DESCRIPTION OF THE TASK
Which of the lines in the data mention the string "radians"? List them all.

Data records
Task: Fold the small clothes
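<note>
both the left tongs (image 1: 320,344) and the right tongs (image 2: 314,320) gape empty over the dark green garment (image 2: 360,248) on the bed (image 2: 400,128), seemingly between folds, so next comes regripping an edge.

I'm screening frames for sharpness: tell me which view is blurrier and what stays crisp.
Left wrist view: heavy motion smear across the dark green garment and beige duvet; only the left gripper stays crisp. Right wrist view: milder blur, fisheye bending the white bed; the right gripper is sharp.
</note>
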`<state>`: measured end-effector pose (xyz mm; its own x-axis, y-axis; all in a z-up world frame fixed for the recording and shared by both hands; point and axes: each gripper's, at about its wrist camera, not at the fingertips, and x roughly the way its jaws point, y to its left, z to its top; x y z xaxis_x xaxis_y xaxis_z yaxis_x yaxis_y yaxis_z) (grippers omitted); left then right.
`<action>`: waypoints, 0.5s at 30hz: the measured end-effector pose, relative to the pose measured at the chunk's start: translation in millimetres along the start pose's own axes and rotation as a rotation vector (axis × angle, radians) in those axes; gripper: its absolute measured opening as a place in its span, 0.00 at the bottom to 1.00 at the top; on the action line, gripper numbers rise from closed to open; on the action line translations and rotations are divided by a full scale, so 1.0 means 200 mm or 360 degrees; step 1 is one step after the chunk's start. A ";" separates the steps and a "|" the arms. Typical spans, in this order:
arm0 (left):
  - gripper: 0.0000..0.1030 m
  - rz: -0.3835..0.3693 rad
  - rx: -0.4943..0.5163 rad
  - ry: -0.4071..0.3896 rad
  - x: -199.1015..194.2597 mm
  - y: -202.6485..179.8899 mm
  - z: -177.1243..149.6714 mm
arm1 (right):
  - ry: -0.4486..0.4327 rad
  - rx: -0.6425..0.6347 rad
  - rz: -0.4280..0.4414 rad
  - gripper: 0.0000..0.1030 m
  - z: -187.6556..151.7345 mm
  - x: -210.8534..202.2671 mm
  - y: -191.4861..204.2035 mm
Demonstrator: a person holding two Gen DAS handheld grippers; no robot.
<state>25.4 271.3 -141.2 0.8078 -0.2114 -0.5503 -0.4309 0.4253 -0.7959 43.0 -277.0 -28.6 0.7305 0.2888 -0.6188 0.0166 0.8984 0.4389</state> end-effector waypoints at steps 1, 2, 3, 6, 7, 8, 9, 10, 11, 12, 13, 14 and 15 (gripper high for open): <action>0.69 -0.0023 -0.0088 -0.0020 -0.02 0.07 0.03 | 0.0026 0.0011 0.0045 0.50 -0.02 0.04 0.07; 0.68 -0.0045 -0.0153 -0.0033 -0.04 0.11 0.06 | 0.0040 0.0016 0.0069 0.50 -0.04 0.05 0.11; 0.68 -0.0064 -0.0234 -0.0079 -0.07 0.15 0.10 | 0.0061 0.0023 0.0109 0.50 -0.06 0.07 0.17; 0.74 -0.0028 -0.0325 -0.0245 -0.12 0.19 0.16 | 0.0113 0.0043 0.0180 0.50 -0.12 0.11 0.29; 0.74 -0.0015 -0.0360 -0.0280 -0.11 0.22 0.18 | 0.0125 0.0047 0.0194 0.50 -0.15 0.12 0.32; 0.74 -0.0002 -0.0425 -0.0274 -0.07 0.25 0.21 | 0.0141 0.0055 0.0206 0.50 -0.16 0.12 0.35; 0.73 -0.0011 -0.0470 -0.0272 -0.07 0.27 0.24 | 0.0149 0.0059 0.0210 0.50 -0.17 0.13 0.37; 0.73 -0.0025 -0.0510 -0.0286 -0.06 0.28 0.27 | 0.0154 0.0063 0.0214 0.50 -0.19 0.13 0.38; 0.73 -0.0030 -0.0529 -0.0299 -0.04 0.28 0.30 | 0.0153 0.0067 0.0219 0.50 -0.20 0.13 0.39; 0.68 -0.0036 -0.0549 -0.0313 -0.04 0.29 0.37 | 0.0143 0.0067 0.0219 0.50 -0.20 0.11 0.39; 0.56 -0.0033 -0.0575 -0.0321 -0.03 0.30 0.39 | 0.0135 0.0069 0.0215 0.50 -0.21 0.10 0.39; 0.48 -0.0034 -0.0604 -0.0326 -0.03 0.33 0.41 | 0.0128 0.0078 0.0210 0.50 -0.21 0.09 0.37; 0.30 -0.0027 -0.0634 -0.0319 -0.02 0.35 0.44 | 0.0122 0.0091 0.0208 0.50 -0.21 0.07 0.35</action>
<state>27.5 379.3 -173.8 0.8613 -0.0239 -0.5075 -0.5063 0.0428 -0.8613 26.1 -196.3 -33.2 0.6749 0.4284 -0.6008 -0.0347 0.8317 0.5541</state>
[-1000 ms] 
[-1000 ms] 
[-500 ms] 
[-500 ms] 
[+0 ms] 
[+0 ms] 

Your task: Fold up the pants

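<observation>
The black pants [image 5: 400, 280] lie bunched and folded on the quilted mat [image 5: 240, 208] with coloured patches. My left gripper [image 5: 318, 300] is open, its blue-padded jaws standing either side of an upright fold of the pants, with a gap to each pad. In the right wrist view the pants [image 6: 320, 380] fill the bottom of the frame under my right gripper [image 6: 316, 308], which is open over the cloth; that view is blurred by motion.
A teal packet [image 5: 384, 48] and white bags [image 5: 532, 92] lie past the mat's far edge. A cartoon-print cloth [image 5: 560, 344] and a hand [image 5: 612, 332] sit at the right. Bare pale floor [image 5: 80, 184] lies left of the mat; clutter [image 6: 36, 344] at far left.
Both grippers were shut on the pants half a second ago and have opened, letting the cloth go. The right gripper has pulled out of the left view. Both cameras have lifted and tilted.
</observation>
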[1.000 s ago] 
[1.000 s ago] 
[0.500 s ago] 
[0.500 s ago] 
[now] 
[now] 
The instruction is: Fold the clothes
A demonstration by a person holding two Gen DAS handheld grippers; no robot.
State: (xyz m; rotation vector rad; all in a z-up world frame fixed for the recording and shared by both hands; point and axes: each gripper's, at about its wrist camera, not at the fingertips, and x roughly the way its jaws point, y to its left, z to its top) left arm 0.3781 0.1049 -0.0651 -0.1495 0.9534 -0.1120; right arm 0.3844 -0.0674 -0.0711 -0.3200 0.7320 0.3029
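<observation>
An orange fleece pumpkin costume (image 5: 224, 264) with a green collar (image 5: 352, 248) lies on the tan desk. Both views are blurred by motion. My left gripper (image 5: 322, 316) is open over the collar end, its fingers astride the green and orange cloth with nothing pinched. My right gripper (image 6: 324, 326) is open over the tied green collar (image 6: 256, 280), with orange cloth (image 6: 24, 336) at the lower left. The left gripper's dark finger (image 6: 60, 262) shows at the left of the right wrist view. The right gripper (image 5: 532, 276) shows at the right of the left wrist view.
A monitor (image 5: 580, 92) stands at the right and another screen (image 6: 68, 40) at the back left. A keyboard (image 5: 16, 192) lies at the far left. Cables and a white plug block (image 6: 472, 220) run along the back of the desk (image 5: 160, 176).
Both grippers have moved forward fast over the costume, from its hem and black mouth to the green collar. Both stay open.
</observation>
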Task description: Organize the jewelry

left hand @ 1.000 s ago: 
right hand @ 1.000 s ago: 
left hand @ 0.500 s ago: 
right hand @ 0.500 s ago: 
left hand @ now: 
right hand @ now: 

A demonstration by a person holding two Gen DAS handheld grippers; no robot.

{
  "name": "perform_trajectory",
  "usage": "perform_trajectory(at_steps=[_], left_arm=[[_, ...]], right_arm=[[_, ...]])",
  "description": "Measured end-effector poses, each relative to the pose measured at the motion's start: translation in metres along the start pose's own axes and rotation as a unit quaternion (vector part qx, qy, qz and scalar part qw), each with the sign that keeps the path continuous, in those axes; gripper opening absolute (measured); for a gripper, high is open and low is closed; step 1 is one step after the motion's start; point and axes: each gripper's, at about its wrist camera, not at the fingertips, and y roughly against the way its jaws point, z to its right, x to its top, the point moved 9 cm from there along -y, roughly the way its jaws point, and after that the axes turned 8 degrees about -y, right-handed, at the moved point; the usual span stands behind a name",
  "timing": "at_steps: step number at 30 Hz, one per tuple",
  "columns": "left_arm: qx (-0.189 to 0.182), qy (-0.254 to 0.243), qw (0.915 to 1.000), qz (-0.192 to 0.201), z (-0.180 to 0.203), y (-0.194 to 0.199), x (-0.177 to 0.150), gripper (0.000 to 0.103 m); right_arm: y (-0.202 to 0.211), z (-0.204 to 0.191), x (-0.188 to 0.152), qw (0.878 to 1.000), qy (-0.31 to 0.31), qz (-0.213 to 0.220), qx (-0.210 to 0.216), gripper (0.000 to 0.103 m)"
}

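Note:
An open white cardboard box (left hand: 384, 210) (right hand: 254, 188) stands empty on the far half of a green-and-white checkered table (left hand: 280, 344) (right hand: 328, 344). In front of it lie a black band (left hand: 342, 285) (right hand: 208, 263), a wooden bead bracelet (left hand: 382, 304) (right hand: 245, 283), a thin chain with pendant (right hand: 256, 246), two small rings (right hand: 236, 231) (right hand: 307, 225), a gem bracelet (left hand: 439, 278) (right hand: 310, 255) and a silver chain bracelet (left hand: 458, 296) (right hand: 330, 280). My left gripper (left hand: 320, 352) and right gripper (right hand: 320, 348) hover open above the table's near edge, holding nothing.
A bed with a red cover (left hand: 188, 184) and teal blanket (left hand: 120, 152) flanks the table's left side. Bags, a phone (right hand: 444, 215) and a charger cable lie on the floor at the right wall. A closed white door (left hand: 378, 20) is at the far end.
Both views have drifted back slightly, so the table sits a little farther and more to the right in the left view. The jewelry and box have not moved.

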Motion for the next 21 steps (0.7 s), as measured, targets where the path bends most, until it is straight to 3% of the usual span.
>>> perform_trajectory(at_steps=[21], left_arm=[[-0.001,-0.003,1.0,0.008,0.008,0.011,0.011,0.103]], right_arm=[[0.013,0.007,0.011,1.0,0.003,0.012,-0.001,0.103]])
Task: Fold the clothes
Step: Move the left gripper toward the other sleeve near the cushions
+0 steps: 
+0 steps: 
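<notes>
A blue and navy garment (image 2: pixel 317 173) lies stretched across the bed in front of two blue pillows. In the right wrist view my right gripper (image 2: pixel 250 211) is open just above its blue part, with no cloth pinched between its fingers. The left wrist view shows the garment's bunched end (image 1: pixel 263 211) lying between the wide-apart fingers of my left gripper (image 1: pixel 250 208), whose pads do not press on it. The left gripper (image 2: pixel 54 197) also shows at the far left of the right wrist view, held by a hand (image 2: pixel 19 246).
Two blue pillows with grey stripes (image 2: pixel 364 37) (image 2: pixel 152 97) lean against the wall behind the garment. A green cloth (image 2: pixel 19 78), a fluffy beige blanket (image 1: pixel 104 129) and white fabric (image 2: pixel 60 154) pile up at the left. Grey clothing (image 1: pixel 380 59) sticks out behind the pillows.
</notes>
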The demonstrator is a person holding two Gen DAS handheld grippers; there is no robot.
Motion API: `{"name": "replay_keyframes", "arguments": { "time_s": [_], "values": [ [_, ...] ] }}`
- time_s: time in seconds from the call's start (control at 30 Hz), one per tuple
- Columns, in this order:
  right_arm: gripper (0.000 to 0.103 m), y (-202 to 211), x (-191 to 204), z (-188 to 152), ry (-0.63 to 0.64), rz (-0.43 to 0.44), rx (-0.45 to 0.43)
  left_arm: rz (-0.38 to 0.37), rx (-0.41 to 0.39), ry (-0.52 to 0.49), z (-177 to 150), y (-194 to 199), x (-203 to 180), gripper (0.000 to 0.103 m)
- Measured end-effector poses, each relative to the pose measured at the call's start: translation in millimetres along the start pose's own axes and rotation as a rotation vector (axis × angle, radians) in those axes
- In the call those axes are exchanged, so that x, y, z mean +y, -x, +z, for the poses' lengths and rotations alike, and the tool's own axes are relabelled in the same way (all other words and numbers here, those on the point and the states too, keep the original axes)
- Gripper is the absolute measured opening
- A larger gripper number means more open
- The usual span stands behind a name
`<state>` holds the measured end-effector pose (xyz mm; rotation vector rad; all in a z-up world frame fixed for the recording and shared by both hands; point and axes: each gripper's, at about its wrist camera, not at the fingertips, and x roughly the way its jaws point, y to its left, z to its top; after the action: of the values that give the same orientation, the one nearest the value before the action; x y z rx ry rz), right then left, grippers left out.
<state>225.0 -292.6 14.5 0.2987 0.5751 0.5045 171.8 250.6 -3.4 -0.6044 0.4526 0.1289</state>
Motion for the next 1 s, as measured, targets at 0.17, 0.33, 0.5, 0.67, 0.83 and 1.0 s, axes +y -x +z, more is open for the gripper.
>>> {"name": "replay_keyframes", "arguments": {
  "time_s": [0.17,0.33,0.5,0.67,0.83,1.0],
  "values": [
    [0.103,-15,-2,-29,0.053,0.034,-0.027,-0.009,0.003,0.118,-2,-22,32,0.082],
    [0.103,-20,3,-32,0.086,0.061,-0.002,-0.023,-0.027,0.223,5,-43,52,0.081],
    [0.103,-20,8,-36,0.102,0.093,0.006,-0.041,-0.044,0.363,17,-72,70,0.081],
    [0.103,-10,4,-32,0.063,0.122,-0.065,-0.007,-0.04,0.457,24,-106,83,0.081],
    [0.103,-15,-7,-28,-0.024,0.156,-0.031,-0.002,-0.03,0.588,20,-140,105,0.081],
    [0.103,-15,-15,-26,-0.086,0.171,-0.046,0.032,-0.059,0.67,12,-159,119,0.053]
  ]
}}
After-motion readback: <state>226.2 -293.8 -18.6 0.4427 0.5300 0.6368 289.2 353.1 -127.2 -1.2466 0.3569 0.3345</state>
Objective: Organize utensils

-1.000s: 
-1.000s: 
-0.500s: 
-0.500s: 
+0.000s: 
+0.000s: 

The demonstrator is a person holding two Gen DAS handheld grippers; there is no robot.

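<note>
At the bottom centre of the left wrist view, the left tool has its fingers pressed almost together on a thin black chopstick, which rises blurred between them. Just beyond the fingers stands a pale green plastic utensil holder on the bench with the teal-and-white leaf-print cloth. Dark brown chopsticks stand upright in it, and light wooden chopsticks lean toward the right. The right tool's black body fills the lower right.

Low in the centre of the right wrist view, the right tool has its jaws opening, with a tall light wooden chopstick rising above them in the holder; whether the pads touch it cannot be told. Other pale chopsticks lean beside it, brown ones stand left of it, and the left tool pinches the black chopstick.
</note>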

TASK RESULT
`<action>`: waypoints, 0.5s at 30hz: the measured end-effector pose, relative to the pose measured at the chunk's start: translation in millimetres along the start pose's own axes and rotation as a rotation vector (axis × angle, radians) in those axes; gripper: its absolute measured opening as a place in its span, 0.00 at the bottom to 1.00 at the top; on the action line, gripper numbers rise from closed to open; on the action line translations and rotations are divided by a full scale, so 1.0 means 200 mm or 360 degrees; step 1 is one step after the chunk's start. A ";" separates the steps and a "|" the arms. Typical spans, in this order:
- Measured end-effector poses, each relative to the pose measured at the call's start: translation in millimetres along the start pose's own axes and rotation as a rotation vector (axis × angle, radians) in those axes

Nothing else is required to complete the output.